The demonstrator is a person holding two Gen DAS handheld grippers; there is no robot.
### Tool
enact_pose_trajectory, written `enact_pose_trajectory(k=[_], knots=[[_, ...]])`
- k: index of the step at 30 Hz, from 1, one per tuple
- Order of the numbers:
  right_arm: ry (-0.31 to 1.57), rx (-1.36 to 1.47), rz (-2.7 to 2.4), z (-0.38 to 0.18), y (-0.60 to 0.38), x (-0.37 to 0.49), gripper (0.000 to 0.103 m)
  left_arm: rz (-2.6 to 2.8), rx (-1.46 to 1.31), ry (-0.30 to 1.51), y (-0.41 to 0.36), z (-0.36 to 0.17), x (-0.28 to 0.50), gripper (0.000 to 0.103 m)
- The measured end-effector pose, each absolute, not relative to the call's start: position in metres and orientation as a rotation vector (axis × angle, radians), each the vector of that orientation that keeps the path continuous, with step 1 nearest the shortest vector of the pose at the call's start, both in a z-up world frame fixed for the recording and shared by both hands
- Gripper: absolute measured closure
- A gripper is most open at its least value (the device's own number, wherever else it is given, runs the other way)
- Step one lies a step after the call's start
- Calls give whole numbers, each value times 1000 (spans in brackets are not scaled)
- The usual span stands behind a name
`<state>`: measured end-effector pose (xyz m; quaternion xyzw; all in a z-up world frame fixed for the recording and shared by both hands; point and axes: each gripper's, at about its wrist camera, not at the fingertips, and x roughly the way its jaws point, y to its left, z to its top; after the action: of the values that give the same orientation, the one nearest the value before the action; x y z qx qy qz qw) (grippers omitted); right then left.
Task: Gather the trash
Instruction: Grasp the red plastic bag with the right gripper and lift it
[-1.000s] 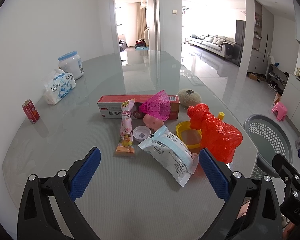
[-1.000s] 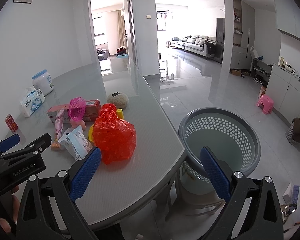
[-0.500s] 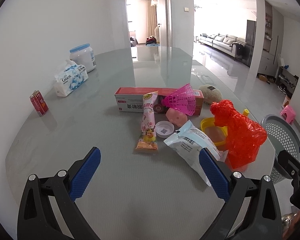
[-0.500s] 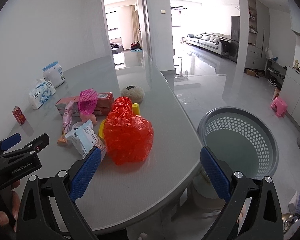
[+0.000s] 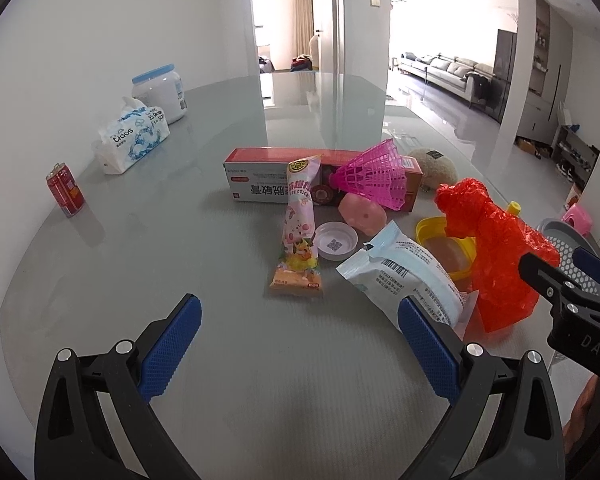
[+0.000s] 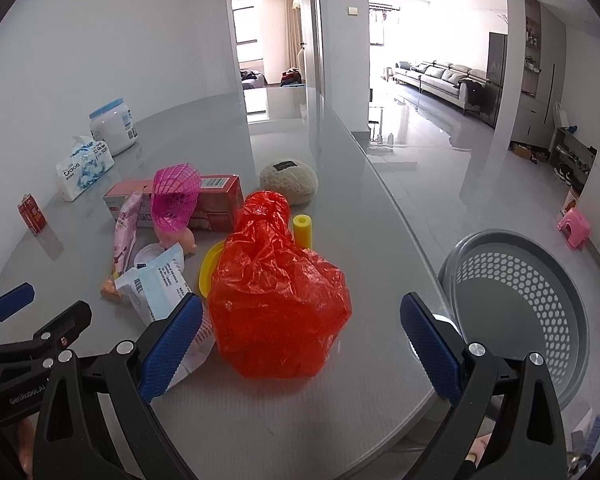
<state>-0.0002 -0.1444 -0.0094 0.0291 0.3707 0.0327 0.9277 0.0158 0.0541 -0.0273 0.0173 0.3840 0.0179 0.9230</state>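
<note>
The right gripper (image 6: 300, 338) is gaping wide, empty, facing the red plastic bag (image 6: 278, 300) near the table's (image 6: 260, 420) right edge, presumably for grabbing; the left gripper (image 5: 298, 342) is hovering equally wide and empty; the basket (image 6: 516, 300) is waiting below that edge for trash.

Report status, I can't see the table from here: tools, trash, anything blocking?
Left tool open, empty. Right tool open, facing red bag. Trash pile untouched; basket off table edge. Nothing blocking.

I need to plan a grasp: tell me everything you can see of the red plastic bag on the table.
The red plastic bag is thin, crinkled, translucent film, bunched into a puffy upright mound with a gathered knob on top. It stands on the grey table near its edge, covering part of a yellow container. No gripper touches it.
</note>
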Motion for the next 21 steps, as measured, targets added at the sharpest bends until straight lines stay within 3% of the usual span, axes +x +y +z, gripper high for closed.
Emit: enact_pose_trajectory(k=[10,12,14,17,21], knots=[[779,-7,63,-24,-130,20,9,14,11,811,55,-33,21,6],[770,-26,70,-25,-128,18,16,12,10,812,54,-33,21,6],[781,-50,70,-27,-125,19,39,11,8,814,54,-33,21,6],[790,-63,84,-29,-122,20,54,9,10,815,53,-33,20,6],[777,-76,100,-27,-120,16,66,9,8,814,51,-33,19,6]])
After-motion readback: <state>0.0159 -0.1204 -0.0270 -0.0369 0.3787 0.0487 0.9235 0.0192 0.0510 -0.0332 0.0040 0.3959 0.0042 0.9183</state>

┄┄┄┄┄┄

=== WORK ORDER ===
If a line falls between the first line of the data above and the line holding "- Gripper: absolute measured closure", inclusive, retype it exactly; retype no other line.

=== REPLY ===
The demonstrator is a person holding two Gen DAS handheld grippers; there is no robot.
### Tool
enact_pose_trajectory, written `enact_pose_trajectory(k=[_], knots=[[_, ...]])`
- k: index of the step at 30 Hz, from 1, one per tuple
- Order of the numbers:
  right_arm: ry (-0.31 to 1.57), rx (-1.36 to 1.47), rz (-2.7 to 2.4), z (-0.38 to 0.18), y (-0.60 to 0.38), x (-0.37 to 0.49), gripper (0.000 to 0.103 m)
  left_arm: rz (-2.6 to 2.8), rx (-1.46 to 1.31), ry (-0.30 to 1.51), y (-0.41 to 0.36), z (-0.36 to 0.17), x (-0.28 to 0.50), gripper (0.000 to 0.103 m)
- The measured end-effector pose, each absolute, not relative to the call's start: position in metres and orientation as a rotation vector (axis × angle, radians), each the vector of that orientation that keeps the path continuous, with step 1 nearest the shortest vector of the pose at the call's start, both in a z-up world frame fixed for the recording and shared by both hands
- Gripper: absolute measured closure

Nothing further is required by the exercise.